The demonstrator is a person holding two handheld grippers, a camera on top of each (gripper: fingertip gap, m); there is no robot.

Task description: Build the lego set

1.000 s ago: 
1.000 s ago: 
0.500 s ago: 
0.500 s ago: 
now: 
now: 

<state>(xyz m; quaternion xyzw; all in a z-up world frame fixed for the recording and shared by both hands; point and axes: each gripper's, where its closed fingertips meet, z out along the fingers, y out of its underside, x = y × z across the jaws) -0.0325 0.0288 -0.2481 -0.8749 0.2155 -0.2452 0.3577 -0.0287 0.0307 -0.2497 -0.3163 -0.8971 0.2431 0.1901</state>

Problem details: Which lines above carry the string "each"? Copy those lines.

Solution to the exercise:
The demonstrator is a person holding two handheld grippers, a camera on top of each (gripper: fingertip gap, m); there is no robot.
<state>(xyz m; quaternion xyzw; all in a z-up world frame fixed for the recording and shared by both hands; point and axes: each gripper's, where its closed fingertips meet, z out along the fingers, y out of its underside, x = y × z across the jaws) -0.0325 0.0288 -0.2481 -0.8749 0.2155 -0.2452 0.3577 -0.0287 0.0307 -0.2497 -0.3163 -0.8971 0.2431 0.1901</state>

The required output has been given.